The primary research focus of our lab is the growth and characterization of new semiconductor and nanocomposite materials with applications in energy conversion devices, electronics, and optoelectronics. A few of our research areas are briefly described here, but feel free to peruse our Publications or contact Prof. Zide for more detailed information.
Epitaxial Metal/Semiconductor Nanocomposites
Nanocomposites consisting of nanoparticles of rare-earth-group V materials (e.g. ErAs, TbAs) within III-V semiconductors (i.e. (In)GaAs) have properties unlike typical semiconductors; the nanoparticles appear to remain metallic even at this small size, and can drastically impact electrical conductivity, carrier lifetimes, optical absorption, and thermal conductivity of the composite. The rocksalt crystal structure of the rare-earth-group V materials provides a good epitaxial relationship with the zincblende structure of the III-V semiconductors, and allows interfaces which are not highly defective.

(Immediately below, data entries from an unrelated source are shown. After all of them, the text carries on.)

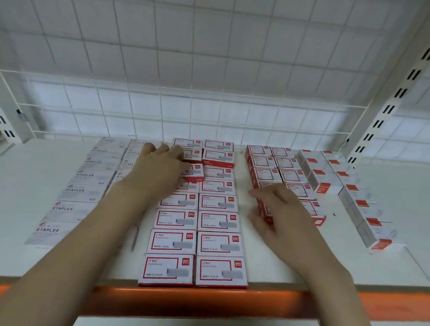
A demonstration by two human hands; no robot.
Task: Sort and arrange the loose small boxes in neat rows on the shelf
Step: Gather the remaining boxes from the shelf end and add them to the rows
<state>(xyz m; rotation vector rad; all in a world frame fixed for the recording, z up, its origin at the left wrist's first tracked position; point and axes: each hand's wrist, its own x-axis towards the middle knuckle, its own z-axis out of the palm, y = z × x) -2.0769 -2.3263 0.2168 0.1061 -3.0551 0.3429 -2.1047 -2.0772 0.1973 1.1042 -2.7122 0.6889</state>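
Head view: both forearms reach in from the bottom edge over the orange front rail [189, 301] of the white shelf [377, 257]. Nearest the rail, red-framed staple boxes [199, 239] lie flat in 2 neat columns running to the back. Left hand [159, 167] lies flat, fingers relaxed, on the far boxes of the left column, gripping nothing. Right hand [277, 213] has fingers spread, touching the near end of the smaller red boxes [280, 172], 2 columns to the right. White STAPLES boxes [80, 188] fill 2 columns at left; white boxes w/ red tabs [353, 193] sit far right. Wire grid [188, 109] behind.
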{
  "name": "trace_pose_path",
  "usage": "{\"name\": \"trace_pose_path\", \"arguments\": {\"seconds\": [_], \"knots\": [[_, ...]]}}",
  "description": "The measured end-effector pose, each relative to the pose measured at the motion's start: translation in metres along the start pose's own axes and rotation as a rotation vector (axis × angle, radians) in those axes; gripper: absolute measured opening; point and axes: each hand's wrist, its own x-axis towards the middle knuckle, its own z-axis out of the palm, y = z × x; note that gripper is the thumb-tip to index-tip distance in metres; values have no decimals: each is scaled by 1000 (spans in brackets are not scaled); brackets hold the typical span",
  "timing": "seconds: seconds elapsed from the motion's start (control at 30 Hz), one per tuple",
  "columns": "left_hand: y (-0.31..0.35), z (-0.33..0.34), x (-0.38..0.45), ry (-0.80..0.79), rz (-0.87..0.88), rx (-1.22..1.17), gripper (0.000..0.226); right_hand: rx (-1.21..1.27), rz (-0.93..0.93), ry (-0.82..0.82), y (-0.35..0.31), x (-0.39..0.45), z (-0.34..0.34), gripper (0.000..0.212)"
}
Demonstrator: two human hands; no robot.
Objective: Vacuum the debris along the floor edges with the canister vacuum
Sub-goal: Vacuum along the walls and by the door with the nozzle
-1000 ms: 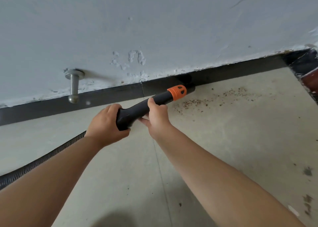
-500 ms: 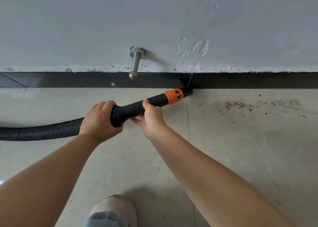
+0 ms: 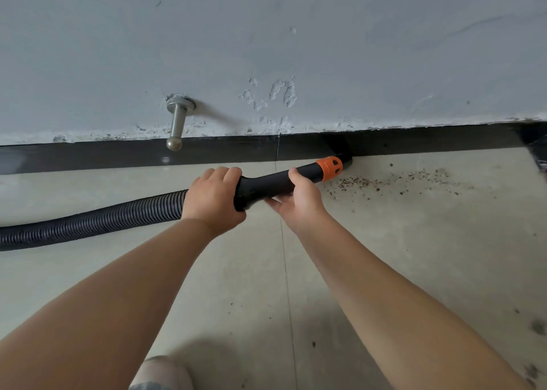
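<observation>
Both hands on the black vacuum nozzle (image 3: 268, 184). Left hand (image 3: 211, 198) wrapped round its rear end where the ribbed hose (image 3: 97, 221) joins; right hand (image 3: 299, 200) grips mid-tube. Orange collar (image 3: 329, 168) tip touching the black baseboard (image 3: 414, 142). Brown debris (image 3: 384, 181) on the tile floor (image 3: 414, 256) just right of the tip.

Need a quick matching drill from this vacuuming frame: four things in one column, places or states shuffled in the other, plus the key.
Things:
1. left hand
2. right hand
3. debris
4. door stopper

Places or states:
A. scattered on the floor to the right of the nozzle tip
B. sticks out from the wall above the baseboard
C. grips the wand where the ribbed hose joins
D. holds the wand just behind the orange collar

Pairs: 1-C, 2-D, 3-A, 4-B
</observation>
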Motion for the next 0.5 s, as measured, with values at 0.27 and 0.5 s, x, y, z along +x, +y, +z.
{"name": "trace_pose_path", "arguments": {"seconds": [0.27,0.5], "knots": [[58,11,32,-24,109,21,42,123,-56,72,-47,5,-40,48],[89,19,43,-9,146,22,40,150,-88,49,-74,4,-64,47]]}}
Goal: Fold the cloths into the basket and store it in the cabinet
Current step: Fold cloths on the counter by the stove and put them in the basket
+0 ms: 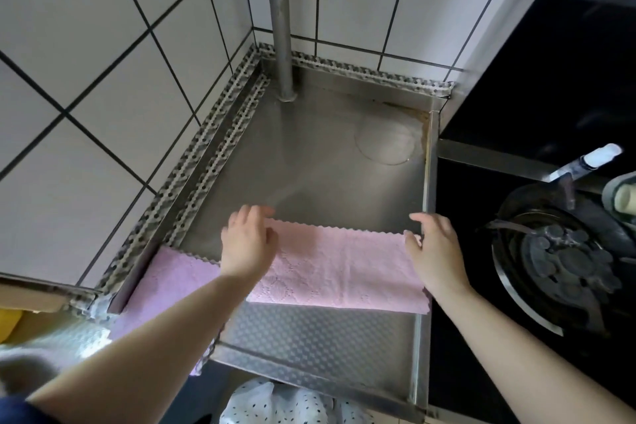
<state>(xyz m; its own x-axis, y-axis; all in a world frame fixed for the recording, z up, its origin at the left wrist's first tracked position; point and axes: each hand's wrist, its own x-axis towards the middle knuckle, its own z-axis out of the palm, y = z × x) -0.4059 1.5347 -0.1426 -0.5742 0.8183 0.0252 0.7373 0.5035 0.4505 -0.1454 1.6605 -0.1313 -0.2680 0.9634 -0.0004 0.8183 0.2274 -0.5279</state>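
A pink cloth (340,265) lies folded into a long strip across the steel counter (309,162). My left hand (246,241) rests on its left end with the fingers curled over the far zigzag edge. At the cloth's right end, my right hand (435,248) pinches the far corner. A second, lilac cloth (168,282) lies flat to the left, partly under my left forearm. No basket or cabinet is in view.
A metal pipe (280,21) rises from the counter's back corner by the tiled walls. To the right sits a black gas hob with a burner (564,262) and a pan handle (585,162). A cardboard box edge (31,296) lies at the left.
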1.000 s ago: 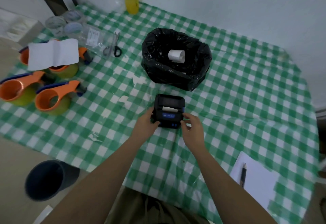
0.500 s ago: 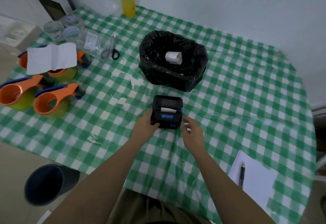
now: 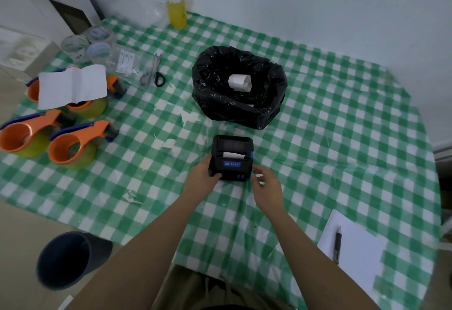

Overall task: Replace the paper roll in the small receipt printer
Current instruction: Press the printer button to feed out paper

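Observation:
A small black receipt printer [image 3: 231, 157] with a blue label sits on the green checked tablecloth, lid down, with a strip of white paper [image 3: 233, 155] poking from its slot. My left hand [image 3: 203, 176] grips the printer's near left corner. My right hand [image 3: 265, 183] hovers just right of the printer, fingers apart, holding nothing. Behind the printer stands a bin lined with a black bag [image 3: 238, 87], and a white paper roll [image 3: 239, 82] lies inside it.
Orange tape dispensers [image 3: 73, 144] and a white sheet [image 3: 72, 86] sit at the left. Scissors [image 3: 155, 71], clear tape rolls [image 3: 97, 49] and a yellow bottle [image 3: 176, 15] are at the back. A notepad with a pen [image 3: 337, 245] lies at the right edge. A grey bin [image 3: 64, 259] stands on the floor.
My right hand has come off the printer's right side and drawn back a little, fingers spread. My left hand keeps its hold on the printer.

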Available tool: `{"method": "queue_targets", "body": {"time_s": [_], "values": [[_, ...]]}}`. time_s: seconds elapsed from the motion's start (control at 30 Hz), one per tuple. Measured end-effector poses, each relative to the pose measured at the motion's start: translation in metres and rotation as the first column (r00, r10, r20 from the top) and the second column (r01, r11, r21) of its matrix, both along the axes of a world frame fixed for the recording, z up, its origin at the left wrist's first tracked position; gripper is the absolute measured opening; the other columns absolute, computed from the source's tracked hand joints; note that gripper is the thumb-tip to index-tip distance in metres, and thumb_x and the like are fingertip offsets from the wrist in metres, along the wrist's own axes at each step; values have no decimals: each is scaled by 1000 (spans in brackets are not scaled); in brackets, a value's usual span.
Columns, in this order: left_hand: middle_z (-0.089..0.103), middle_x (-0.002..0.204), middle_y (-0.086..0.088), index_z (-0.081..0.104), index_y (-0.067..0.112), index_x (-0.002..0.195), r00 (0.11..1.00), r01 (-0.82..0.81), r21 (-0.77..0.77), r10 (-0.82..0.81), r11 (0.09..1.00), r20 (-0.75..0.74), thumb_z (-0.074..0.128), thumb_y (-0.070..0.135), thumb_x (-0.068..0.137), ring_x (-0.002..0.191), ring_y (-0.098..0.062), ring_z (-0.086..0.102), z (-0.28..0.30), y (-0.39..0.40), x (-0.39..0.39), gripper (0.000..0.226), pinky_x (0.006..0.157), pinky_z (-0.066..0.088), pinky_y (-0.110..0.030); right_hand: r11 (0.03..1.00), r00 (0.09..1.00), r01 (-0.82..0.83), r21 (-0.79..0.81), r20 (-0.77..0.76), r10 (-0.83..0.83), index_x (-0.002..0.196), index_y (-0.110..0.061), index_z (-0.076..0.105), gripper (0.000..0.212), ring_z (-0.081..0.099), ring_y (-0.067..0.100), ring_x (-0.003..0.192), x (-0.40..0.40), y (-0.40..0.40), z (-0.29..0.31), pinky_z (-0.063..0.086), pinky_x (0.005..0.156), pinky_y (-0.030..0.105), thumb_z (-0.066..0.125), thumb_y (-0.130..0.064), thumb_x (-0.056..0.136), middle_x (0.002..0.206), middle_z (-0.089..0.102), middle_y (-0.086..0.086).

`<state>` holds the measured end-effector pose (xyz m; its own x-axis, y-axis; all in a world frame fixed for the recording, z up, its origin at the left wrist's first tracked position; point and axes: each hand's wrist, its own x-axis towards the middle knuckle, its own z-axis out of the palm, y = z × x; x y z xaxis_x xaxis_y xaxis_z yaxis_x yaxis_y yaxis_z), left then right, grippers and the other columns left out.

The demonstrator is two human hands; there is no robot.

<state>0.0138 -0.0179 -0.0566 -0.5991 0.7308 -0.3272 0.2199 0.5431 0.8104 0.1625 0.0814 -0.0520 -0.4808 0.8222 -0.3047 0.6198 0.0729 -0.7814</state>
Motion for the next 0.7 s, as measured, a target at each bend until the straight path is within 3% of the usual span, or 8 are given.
{"method": "queue_targets", "body": {"time_s": [0.33,0.5,0.7], "values": [[64,124,-10,46,14,132,1000,16,-22,-16,1000,-14,65,8,82,113,-25,59,-1,1,-1,54,96,48,-34,1000,1000,9,-12,6,-9,121,-12,55,28,54,14,91,2,0,0,43,80,25,48,-10,94,122,58,10],[64,122,-11,48,13,131,1000,19,-23,-19,1000,-15,65,7,81,112,-26,60,1,1,-2,53,97,50,-40,999,1000,26,-23,4,-26,123,-10,54,31,52,13,94,6,1,0,42,82,25,47,-7,93,125,57,10],[65,122,-10,49,13,130,1000,13,-17,-13,1000,-8,65,6,80,112,-24,60,0,1,-2,52,95,48,-33,998,999,37,-43,9,-36,123,-12,53,31,53,14,93,8,2,-1,43,79,24,47,-8,93,124,57,9]]}}
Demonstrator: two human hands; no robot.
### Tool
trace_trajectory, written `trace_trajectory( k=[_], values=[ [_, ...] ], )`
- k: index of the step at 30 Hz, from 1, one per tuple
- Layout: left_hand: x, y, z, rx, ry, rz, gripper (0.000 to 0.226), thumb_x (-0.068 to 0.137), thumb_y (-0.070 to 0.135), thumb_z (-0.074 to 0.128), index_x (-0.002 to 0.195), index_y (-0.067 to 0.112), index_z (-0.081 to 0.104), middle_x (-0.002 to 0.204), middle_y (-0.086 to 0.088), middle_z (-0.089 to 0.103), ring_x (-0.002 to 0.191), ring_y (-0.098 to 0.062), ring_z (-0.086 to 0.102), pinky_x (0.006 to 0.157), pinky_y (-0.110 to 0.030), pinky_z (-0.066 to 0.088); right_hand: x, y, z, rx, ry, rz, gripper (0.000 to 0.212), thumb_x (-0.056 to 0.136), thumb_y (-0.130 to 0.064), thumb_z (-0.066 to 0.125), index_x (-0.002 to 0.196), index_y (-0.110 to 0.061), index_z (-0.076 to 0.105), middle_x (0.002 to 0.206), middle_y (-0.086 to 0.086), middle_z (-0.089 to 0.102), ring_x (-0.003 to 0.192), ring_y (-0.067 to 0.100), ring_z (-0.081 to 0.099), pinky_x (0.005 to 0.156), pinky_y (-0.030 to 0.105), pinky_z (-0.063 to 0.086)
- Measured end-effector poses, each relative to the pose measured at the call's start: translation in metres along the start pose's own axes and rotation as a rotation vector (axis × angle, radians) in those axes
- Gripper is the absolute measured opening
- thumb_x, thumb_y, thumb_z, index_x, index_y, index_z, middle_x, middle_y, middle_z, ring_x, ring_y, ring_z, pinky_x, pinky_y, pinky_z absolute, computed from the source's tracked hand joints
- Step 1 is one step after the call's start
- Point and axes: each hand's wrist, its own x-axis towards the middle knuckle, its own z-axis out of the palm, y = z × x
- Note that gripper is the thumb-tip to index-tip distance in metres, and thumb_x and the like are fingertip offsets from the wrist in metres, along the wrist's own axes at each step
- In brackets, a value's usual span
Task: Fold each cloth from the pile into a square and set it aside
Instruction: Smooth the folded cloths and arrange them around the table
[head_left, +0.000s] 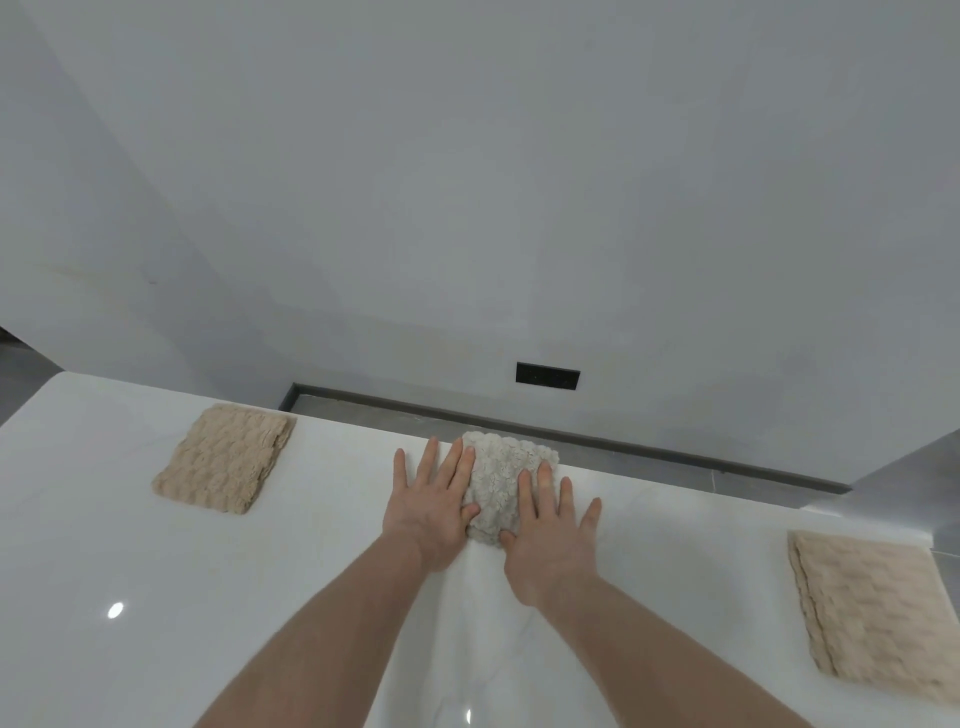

These materials are useful for applications in tunnel junctions for multijunction solar cells, thermoelectrics, and photoconductive switches for terahertz sources and detectors.
Dilute Bismuthide Semiconductors
Incorporating a small amount of bismuth into III-V semiconductors causes anomalously narrow bandgaps, which can be modeled using a valence band anticrossing model. We have identified optimized growth conditions for the MBE growth of InGaBiAs on InP platforms and demonstrated bandgap narrowing in good agreement with theoretical predictions. We have recently measured electrical and thermal transport properties in these materials, which are highly promising for applications in thermoelectrics, mid-infrared optoelectronics, terahertz devices, and other (opto)electronic devices.